■ What to work on ■
Among the entries that follow, find the lines holding "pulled" and say how many there are, with no other words.

*** Opening of Input records ***

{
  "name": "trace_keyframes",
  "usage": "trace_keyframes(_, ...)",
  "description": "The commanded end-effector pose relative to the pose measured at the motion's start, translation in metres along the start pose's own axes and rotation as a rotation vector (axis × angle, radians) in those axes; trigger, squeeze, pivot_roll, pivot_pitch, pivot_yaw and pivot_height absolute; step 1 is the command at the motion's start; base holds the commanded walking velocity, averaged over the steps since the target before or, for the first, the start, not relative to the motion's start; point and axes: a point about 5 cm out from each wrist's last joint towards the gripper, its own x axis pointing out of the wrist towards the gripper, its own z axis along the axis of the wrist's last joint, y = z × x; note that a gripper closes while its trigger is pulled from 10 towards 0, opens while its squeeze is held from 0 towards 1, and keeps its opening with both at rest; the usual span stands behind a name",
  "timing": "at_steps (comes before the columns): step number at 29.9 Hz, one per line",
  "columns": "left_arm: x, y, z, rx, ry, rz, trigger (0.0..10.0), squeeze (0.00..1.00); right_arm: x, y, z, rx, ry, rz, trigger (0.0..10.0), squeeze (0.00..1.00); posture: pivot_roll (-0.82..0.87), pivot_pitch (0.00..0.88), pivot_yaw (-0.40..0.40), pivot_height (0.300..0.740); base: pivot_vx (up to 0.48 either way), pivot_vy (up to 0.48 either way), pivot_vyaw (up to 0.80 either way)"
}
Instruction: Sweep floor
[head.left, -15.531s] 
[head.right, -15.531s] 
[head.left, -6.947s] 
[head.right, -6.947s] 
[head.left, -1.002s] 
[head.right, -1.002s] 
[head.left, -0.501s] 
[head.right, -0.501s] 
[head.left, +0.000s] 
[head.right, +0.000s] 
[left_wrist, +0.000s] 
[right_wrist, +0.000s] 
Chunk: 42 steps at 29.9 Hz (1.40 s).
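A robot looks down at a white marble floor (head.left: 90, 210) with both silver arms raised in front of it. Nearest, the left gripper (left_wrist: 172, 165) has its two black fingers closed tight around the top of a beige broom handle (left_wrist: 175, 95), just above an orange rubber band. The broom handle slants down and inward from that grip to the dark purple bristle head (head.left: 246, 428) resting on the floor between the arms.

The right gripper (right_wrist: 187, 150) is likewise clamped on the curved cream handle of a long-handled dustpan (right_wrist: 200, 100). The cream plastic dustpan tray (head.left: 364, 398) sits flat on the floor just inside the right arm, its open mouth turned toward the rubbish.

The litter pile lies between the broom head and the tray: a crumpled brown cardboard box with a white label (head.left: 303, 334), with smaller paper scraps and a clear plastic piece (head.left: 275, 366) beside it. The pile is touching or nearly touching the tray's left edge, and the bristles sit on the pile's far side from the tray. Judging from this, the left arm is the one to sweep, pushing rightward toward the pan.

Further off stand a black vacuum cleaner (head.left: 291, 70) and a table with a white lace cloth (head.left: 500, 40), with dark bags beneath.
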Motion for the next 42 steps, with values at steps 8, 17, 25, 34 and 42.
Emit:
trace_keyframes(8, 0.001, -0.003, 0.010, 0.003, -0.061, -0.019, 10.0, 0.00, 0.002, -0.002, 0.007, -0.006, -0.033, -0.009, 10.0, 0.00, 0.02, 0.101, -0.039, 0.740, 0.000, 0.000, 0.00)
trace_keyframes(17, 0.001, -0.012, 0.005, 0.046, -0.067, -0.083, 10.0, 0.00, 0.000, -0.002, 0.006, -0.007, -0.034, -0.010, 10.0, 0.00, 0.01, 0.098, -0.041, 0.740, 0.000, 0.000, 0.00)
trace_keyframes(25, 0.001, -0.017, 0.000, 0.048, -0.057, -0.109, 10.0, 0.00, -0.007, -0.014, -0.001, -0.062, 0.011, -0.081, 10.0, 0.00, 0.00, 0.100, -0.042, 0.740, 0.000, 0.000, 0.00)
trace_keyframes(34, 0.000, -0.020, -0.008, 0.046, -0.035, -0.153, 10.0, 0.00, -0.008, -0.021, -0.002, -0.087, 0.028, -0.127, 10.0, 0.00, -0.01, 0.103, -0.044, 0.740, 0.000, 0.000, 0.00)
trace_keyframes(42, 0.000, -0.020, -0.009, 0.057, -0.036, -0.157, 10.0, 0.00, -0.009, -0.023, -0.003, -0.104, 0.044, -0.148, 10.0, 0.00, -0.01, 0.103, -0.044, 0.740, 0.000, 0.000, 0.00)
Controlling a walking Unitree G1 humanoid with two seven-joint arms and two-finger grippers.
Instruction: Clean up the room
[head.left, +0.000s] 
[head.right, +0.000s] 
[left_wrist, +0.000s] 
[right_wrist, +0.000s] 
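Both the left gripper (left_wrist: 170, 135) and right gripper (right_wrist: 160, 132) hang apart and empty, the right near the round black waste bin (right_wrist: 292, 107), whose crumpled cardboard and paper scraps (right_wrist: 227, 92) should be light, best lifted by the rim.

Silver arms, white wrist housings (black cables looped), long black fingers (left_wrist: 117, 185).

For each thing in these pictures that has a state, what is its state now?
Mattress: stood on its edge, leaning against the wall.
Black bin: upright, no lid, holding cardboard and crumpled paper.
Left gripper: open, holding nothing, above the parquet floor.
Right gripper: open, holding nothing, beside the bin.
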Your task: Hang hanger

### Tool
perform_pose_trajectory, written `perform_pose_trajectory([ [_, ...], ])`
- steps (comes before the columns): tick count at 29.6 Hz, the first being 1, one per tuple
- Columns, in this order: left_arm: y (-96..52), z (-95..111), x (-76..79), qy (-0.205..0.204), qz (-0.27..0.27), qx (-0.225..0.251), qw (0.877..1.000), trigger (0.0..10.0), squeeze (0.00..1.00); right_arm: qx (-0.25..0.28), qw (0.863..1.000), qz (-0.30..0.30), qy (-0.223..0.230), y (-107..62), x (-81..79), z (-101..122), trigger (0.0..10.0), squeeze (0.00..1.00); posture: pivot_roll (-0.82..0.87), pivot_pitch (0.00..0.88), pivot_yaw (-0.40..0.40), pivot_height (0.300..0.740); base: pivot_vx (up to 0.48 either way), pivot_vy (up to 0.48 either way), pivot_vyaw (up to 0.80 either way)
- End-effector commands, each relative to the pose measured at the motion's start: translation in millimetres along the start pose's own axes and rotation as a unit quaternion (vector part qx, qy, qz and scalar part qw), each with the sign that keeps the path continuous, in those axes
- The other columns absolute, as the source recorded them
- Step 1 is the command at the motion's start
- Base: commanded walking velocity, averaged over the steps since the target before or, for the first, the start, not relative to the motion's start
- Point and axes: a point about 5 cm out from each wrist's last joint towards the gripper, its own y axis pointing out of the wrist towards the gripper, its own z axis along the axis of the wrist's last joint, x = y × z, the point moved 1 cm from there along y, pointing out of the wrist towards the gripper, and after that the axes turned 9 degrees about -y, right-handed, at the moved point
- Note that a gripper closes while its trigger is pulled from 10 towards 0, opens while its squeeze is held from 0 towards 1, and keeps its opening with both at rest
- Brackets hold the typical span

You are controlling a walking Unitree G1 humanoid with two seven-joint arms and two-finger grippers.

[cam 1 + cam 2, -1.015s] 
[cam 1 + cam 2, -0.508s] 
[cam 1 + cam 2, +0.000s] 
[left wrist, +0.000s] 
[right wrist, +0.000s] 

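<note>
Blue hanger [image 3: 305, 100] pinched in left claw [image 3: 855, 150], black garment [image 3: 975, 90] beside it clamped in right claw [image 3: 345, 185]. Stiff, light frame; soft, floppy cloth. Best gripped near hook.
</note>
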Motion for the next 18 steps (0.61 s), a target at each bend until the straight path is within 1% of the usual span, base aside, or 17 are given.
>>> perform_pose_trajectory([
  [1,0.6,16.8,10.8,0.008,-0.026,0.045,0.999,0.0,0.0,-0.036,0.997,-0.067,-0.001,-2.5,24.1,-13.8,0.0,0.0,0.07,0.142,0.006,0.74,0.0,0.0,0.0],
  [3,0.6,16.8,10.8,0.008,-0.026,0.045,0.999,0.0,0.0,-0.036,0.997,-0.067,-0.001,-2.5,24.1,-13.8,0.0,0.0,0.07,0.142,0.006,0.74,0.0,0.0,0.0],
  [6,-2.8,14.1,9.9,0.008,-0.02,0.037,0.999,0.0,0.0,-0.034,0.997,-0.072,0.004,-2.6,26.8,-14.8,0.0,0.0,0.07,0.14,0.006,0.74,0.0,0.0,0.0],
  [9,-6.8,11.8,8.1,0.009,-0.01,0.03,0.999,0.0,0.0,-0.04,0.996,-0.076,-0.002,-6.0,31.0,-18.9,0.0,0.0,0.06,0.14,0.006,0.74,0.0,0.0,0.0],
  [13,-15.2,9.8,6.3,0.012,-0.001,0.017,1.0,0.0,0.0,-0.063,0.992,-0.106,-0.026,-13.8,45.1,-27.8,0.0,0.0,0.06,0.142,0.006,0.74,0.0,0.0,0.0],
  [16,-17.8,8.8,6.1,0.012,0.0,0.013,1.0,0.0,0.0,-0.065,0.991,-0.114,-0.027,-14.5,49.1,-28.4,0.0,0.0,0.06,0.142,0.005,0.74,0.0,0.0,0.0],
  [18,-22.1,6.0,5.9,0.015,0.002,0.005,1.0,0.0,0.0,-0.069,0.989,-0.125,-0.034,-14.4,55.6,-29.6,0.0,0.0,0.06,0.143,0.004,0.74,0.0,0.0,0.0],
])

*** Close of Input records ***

■ Exercise result ■
2